Kjelstrup, K. B., Solstad, T., Brun, V. H., Hafting, T., Leutgeb, S., Witter, M. P., Moser, E. I. and Moser, M. B. : Finite scale of spatial representation in the hippocampus. Science, Vol.321, No.5885, 140-143, 2008
Abstract (日本語抄録)
海馬における空間表現の有限のスケール
抄録:空間的スケールが海馬の細胞集団にどのように表現されるかを明らかにするため、ラットが18 mの直線走路を往復走行しているときに海馬の長軸方向に沿った複数のレベルで神経活動を記録した。すべてのレベルで、CA3の細胞ははっきりとした場所フィールドを有していた。場所表現のスケールは、背側極の1 m以下から腹側極の約10 mまで直線的に増加した。本結果より、場所細胞マップは海馬全体に広がっており、環境はトポグラフィカルには段階的であるが有限の連続したスケールで海馬に表現されていることが示唆された。
感想:
海馬の場所細胞の活動フィールド(場所フィールド)は海馬の背側では狭く腹側に行くにしたがって広くなることはすでに知られていた事実であるが(Jung et al 1994; Maurer et al. 2005)、これまでの研究ではあまり広い空間を用いて調べられていなかったので、腹側(側頭)極に近い部位の細胞に関する知見は乏しかった。
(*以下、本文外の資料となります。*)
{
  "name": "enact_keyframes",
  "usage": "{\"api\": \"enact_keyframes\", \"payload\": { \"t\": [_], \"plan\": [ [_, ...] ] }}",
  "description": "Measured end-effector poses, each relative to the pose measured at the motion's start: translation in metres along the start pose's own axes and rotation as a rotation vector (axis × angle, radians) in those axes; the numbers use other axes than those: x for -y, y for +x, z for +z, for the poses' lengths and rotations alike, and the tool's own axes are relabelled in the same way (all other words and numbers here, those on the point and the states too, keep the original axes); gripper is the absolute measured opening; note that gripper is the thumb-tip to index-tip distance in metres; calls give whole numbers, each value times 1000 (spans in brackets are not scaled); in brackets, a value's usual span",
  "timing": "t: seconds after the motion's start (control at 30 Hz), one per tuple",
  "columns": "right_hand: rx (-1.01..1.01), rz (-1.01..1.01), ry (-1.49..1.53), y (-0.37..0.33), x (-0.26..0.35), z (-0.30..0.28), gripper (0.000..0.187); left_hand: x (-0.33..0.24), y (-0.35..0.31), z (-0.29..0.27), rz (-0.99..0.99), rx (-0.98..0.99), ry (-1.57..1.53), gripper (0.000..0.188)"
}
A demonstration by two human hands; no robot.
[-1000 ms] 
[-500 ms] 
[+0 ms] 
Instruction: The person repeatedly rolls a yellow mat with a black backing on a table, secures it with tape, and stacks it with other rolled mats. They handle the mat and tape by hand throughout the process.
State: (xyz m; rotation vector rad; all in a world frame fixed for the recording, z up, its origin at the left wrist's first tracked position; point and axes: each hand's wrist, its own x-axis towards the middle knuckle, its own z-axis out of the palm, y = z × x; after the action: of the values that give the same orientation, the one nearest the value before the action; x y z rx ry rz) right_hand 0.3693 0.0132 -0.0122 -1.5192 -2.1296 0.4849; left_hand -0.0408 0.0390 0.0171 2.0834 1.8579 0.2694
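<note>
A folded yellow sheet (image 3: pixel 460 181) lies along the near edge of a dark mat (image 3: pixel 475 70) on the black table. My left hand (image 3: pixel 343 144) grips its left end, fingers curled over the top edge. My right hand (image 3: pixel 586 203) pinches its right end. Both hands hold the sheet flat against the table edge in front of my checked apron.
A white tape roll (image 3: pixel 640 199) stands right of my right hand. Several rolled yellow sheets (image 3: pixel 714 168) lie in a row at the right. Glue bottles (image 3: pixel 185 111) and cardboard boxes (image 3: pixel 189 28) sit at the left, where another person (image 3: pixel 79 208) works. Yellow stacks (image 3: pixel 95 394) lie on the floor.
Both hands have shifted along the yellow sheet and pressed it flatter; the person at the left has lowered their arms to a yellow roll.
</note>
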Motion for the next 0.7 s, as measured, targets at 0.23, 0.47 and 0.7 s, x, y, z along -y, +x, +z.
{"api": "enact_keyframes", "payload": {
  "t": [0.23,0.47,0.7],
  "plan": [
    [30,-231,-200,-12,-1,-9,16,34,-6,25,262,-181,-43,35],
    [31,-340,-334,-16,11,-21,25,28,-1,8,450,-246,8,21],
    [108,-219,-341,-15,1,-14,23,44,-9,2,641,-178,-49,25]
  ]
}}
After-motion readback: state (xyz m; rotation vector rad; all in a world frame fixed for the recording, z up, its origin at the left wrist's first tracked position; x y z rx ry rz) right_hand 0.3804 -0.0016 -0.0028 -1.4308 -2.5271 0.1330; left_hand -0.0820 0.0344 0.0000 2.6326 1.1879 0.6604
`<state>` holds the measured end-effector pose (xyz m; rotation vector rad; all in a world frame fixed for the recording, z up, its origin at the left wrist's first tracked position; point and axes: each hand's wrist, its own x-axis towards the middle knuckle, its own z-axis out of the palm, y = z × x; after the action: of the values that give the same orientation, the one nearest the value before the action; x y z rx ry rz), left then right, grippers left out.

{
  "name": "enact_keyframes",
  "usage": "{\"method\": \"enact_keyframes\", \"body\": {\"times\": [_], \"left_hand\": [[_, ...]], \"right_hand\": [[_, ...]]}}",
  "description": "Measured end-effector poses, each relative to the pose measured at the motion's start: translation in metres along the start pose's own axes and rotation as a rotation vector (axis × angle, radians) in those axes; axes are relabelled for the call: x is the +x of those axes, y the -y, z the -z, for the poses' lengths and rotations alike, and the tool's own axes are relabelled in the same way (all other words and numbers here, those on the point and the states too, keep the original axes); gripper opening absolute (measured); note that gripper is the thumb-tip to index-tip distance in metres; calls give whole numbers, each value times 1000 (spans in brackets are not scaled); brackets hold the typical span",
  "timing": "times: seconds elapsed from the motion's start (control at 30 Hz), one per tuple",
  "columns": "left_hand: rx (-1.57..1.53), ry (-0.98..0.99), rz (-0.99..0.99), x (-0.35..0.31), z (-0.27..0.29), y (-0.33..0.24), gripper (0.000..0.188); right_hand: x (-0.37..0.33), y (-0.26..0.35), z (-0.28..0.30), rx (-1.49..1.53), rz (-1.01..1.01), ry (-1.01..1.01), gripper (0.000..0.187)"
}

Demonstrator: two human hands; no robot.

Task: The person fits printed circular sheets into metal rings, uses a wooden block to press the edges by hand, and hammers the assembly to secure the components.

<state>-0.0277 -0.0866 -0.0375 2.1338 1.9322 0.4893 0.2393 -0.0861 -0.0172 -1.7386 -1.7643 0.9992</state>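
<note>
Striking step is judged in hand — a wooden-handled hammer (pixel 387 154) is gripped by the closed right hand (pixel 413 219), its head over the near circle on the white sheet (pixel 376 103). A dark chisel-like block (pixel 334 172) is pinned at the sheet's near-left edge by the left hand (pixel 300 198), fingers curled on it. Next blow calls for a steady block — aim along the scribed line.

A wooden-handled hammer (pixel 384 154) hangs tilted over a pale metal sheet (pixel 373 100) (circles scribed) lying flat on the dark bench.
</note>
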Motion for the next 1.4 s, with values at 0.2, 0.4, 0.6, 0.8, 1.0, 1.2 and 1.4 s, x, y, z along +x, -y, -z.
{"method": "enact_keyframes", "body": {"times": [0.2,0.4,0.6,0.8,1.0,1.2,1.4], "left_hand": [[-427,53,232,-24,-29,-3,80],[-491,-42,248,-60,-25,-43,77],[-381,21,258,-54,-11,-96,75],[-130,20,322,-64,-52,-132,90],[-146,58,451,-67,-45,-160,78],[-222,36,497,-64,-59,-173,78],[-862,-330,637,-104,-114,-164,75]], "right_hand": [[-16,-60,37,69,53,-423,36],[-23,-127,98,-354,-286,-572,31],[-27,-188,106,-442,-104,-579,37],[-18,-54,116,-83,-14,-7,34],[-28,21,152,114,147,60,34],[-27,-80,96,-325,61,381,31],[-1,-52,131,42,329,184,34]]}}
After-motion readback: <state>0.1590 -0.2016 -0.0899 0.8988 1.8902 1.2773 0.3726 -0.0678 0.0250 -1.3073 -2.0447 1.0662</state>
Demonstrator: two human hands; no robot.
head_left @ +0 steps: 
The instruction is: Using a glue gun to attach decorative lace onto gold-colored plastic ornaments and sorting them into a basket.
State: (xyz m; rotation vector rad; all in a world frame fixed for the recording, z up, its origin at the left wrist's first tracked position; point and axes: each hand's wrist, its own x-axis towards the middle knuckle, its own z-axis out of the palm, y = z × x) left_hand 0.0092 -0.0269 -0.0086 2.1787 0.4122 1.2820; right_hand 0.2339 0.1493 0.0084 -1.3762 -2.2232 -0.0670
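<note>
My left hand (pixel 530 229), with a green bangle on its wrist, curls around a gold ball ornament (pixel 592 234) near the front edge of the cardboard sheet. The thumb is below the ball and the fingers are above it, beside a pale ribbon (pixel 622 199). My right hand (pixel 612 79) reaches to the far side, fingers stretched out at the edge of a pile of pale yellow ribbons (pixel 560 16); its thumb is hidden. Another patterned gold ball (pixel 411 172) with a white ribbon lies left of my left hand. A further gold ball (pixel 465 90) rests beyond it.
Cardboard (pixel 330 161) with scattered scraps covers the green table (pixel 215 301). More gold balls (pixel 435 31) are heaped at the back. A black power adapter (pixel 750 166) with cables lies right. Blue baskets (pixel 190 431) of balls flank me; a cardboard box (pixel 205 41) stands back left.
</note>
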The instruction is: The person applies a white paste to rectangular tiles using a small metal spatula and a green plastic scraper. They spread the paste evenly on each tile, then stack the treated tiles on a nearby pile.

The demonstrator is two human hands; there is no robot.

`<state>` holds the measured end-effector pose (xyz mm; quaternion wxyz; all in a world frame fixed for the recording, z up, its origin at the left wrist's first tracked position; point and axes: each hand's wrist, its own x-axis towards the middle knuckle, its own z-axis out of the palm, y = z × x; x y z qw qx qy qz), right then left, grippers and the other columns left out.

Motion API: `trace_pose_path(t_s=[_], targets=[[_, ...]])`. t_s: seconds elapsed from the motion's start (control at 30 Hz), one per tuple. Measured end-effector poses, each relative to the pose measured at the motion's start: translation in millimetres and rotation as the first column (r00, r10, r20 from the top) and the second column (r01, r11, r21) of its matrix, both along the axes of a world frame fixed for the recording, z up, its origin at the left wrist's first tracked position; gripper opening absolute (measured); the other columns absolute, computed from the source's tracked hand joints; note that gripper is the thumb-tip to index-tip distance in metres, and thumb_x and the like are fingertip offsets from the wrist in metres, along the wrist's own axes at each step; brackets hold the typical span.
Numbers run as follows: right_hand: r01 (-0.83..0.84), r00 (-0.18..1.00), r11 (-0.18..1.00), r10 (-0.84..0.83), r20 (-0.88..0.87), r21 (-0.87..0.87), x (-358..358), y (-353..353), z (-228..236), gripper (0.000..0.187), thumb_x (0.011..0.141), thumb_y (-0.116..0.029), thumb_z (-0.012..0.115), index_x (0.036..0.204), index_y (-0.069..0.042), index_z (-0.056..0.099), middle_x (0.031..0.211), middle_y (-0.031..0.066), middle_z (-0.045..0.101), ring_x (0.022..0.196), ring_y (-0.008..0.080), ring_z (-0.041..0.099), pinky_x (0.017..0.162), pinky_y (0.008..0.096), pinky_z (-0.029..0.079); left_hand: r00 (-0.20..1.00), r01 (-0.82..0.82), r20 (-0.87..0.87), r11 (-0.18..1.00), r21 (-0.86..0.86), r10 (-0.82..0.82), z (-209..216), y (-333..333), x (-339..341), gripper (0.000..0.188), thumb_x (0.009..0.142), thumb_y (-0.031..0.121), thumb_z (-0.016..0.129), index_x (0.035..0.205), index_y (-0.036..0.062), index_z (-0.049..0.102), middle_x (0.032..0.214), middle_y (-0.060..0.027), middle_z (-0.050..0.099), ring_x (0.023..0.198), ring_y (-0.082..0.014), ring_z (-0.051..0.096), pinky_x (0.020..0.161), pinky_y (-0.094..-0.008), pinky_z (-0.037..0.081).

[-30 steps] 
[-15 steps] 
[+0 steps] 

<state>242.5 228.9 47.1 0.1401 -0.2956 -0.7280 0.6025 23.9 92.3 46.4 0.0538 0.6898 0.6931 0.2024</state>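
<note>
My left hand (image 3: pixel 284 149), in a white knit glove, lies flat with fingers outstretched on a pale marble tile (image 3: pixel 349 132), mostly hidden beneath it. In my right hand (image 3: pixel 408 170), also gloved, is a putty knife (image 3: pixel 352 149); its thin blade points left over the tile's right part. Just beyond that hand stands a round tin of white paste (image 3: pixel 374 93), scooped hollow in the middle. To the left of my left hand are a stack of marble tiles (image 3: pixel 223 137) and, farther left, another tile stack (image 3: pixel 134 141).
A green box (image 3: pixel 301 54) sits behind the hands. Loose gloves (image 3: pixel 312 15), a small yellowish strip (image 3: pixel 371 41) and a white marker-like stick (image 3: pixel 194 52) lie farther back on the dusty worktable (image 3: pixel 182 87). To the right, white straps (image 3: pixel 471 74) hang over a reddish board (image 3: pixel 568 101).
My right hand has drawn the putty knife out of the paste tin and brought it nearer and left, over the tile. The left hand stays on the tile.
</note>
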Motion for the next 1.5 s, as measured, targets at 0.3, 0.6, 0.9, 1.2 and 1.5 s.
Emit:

その点で、18mという極めて長い直線走路を用いることにより腹側極に近い部位の細胞がとても広い場所フィールドを有していることを世界に先駆けて明らかにした研究として意味がある。ねずみのhome rangeが30~50mと推定されているので、こうした大きなスケールでの場所応答性を調べることは、生態学的側面でも重要であろう。
背尾側内側内嗅皮質(dorsocaudal medial entorhinal cortex)にも格子状の活動領域を持つグリッド細胞があり、やはり背側から腹側にかけて、そのスペーシングが大きくなっていくことが知られている(Hafting 2005)。また、内側内嗅皮質の背側は背側海馬へ、腹側は腹側海馬へ投射しているので(Fyhn et al. 2004)、これらの事実を今回の結果はよく一致するものである。
細かい点として、直線走路の場所フィールドの検出を、走行方向(右と左)別々に行っていた(つまり、各々の方向で最大放電頻度を示すピクセルの20%以上のピクセルが連続5ピクセル以上続いたところを場所フィールドと定義)。これだと、右方向と左方向で、スパイク1発あたりの持つ空間情報に解析による不釣合いが入ってしまう危険性があるような気がする。
個々の細胞の場所フィールドのサイズ以外に、位相前進(phase precession)や集団としての細胞の活動性から求めた活動領域幅を用い、背側から腹側へ掛けてのスケーリングの変化を多角的に検証している点で説得力がある。
位相前進現象が、小さな場所フィールドを有する細胞では急峻に、また大きな場所フィールドを有する細胞ではわずかずつ起こるというのは興味深い知見である。
また、小さな場所フィールドを有する細胞では一方向性(走路上の同一場所でも走っている方向により場所応答が会ったりなかったりすること)、大きな場所フィールドを有する細胞では両方向性である点も、いわゆる場所という概念や空間的文脈(例えば異なる部屋)という点から面白みがある。